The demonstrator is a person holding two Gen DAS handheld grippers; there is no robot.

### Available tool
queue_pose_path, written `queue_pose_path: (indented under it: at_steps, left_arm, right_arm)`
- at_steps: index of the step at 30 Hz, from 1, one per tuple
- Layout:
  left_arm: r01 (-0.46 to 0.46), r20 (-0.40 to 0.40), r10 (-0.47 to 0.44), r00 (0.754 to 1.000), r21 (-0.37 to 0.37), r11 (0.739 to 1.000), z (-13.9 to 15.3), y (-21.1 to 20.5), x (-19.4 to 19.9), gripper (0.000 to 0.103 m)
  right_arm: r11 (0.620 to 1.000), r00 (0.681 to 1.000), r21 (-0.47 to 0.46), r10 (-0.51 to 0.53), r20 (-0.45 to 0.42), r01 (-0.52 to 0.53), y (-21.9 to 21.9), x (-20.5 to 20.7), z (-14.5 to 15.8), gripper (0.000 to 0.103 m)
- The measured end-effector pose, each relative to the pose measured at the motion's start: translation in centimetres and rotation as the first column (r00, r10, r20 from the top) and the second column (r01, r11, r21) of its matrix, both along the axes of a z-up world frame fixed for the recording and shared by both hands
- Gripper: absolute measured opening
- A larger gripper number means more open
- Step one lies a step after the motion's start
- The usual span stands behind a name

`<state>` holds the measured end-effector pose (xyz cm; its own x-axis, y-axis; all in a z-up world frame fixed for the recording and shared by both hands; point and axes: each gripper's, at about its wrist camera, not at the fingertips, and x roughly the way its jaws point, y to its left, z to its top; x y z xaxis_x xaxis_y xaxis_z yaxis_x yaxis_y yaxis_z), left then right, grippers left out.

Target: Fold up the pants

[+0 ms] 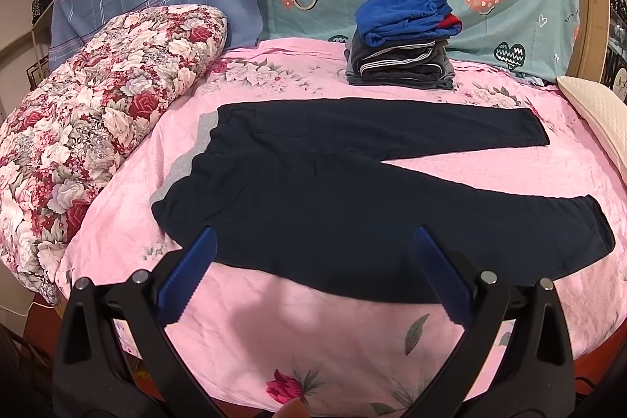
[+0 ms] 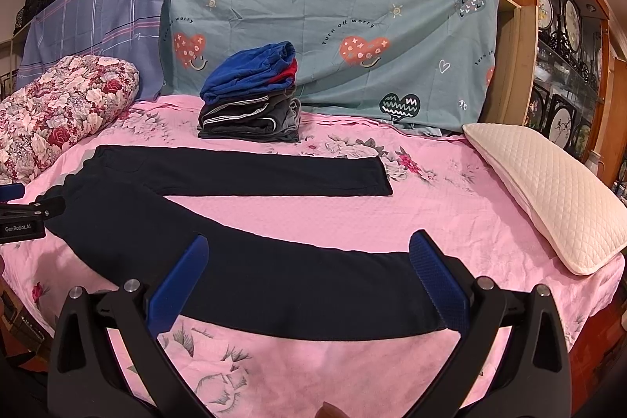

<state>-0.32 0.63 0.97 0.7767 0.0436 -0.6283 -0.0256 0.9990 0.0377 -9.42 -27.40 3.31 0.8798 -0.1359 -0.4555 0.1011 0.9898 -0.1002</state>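
Left wrist: left tongs [image 1: 313, 241] spread wide above the dark pants [image 1: 333, 183]; right tongs [image 2: 309, 249] likewise.

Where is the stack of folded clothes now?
The stack of folded clothes sits at the bed's far side, against the teal heart-print sheet, just behind the dark pants.

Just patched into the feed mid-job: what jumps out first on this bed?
The dark pants lie spread flat across the pink floral bedspread, waistband to the left, legs splayed apart to the right. Behind them, against the teal heart-print sheet, stands a stack of folded clothes topped by something bright blue. Both tools, left and right, hang open over the near leg, gripping nothing.
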Motion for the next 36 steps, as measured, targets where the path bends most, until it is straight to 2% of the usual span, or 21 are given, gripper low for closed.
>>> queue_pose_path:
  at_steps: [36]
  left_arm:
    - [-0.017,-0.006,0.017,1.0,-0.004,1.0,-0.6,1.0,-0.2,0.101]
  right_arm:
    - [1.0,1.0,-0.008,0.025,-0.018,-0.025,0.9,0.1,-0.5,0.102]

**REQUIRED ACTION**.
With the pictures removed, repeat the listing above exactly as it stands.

**RESPONSE TO THE TASK**.
The demonstrator is a person holding two Gen DAS handheld grippers; there is no robot.

### Available tool
queue_pose_path, written `queue_pose_path: (indented under it: at_steps, left_arm, right_arm)`
- at_steps: index of the step at 30 Hz, from 1, one per tuple
- Layout:
  left_arm: r01 (-0.46 to 0.46), r20 (-0.40 to 0.40), r10 (-0.47 to 0.44), r00 (0.754 to 1.000), r21 (-0.37 to 0.37), r11 (0.739 to 1.000), z (-13.9 to 15.3), y (-21.1 to 20.5), x (-19.4 to 19.9), gripper (0.000 to 0.103 m)
  right_arm: r11 (0.620 to 1.000), r00 (0.681 to 1.000), r21 (-0.47 to 0.46), r10 (-0.51 to 0.53), r20 (-0.45 to 0.42), r01 (-0.52 to 0.53), y (-21.9 to 21.9), x (-20.5 to 20.7), z (-14.5 to 15.8), gripper (0.000 to 0.103 m)
- The measured end-effector pose, each relative to the pose measured at the motion's start: translation in centimetres and rotation as the first column (r00, r10, r20 from the top) and the second column (r01, r11, r21) of its matrix, both along the axes of a z-up world frame fixed for the recording and shared by both hands
- Gripper: absolute measured opening
- A larger gripper number means more open
- Step one lies a step after the motion's start
- The usual span stands behind a name

`<state>` holds the measured end-effector pose (xyz cm; its own x-axis, y-axis; all in a z-up world frame fixed for the recording and shared by both hands; point and axes: each gripper's, at about its wrist camera, not at the fingertips, and x roughly the way its jaws point, y to its left, z to its top; x y z xaxis_x xaxis_y xaxis_z yaxis_x yaxis_y yaxis_z), left then right, grippers left out.

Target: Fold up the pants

[+0 ms] 
[+0 ms] 

<state>-0.32 0.63 0.97 0.7767 0.0436 -0.6283 -0.0256 0.9990 0.0377 -9.42 -27.40 3.31 0.8798 -0.1359 -0.4555 0.1011 0.9898 -0.1002</state>
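Left wrist: left tongs [image 1: 313, 241] spread wide above the dark pants [image 1: 333, 183]; right tongs [image 2: 309, 249] likewise.

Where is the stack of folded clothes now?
The stack of folded clothes sits at the bed's far side, against the teal heart-print sheet, just behind the dark pants.

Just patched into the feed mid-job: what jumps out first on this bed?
The dark pants lie spread flat across the pink floral bedspread, waistband to the left, legs splayed apart to the right. Behind them, against the teal heart-print sheet, stands a stack of folded clothes topped by something bright blue. Both tools, left and right, hang open over the near leg, gripping nothing.
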Motion for the next 36 steps, as measured, targets where the path bends most, until it is straight to 2% of the usual span, or 21 are given, gripper low for closed.
>>> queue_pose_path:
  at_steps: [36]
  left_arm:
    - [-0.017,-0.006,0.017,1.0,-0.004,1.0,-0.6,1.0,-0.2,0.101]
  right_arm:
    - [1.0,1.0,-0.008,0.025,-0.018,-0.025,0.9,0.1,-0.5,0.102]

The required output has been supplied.